Dave, you are right. This all complicates the process. But for people who need all the i's dotted and t's crossed before drinking the Kool-Aid, and you can see concrete evidence of such right here on your site, filling in the holes to these and other questions might be the only hope they have for regaining their health.

Please take this request seriously and thoughtfully in the spirit of improving results. I didn't come here with a heart full of hate for Dr. Sarno. I love this guy's personality, and his dedication to his patients is unbelievable. That characterization of me as the angry man isn't accurate. I am angry at suffering and the inability of the medical and psychological professions to reach common ground on how to treat these patients without them having to go through what I did. I have now and always have had a great life, I just couldn't see it before.

Alexis, have you read anything at all about anxiety disorders? You have posted about alexithymia, which from my admittedly scant reading describes some sort of inability to feel, identify or express emotions. This doesn't describe me very well at all. I won't generalize and annoy you, but it doesn't describe the 65 people that I have worked with so far either.

And distraction can happen not just in TMS and other psychogenic disorders. The distraction by pain can only be accepted generally to be the "purpose" of the syndrome where no other explanation makes sense. It certainly doesn't make sense in the case of cancer patients. They are most certainly distracted by their pain, but I don't think we would say that is its purpose. I can more easily accept distraction as the RESULT of the pain in both TMS/anxiety, no differently than in cancer, arthritis, broken limbs, and dyspepsia. The organic diseases that have pain commonly associated with them certainly use the pain as an alert that something isn't right in the body.
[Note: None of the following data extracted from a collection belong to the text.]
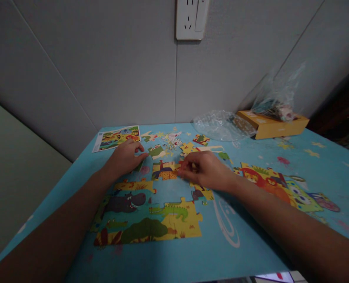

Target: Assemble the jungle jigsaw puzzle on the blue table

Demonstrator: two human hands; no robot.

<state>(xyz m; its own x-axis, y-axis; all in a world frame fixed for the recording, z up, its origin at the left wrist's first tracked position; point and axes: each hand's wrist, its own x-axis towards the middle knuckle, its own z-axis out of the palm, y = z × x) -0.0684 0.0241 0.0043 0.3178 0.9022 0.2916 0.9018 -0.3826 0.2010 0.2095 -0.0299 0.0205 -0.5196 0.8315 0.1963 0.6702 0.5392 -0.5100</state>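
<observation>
A children's jigsaw lies on a blue printed table [245, 239]. The joined block [146, 218] with a hippo and crocodile sits near the front. My left hand [126, 157] rests on the table, fingers curled over a green piece at its fingertips. My right hand [205, 169] pinches the edge of a yellow and purple piece [164, 170] in the middle. Loose pieces [189, 147] lie scattered behind both hands. Another joined part with a lion [270, 181] lies beside my right forearm.
A picture card [117, 137] of the finished puzzle lies at the table's far left. A yellow box [273, 125] with a plastic bag on it and a crumpled clear bag [221, 125] stand by the grey wall. A wall socket [190, 19] is above.
</observation>
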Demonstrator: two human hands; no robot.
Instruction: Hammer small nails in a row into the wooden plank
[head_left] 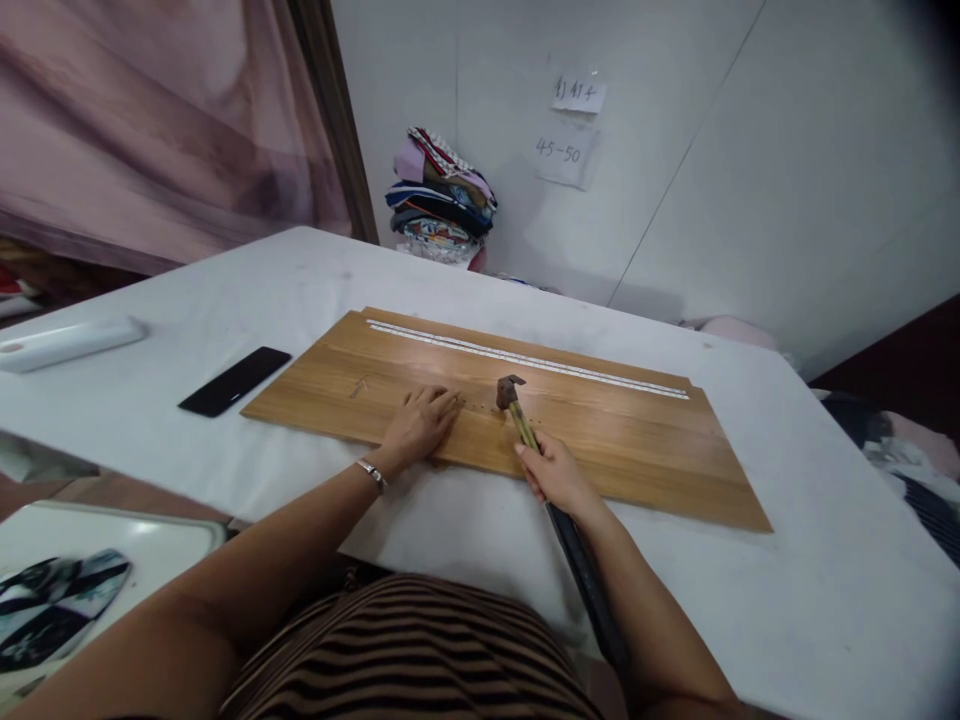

Could you accept that the pain of the tight tissues in TMS/anxiety signals that something is wrong with the nervous system?

Lastly, skiz,

I would agree with everything in the last post, but when I read that thread the first time with Sensei and fbn, I didn't get the right vibe. What you have taken from it seems like how I would interpret it. And sure, it isn't the present pain that is so bad, but the thought of it getting worse, making us collapse, embarrass ourselves and other games we play in our mind that perpetuates the stress cycle. This is what Claire Weekes calls second fear.
armchairlinguist Posted - 02/29/2008 : 09:42:01
quote:
But scientific overanalysis is not very useful in recovering from TMS.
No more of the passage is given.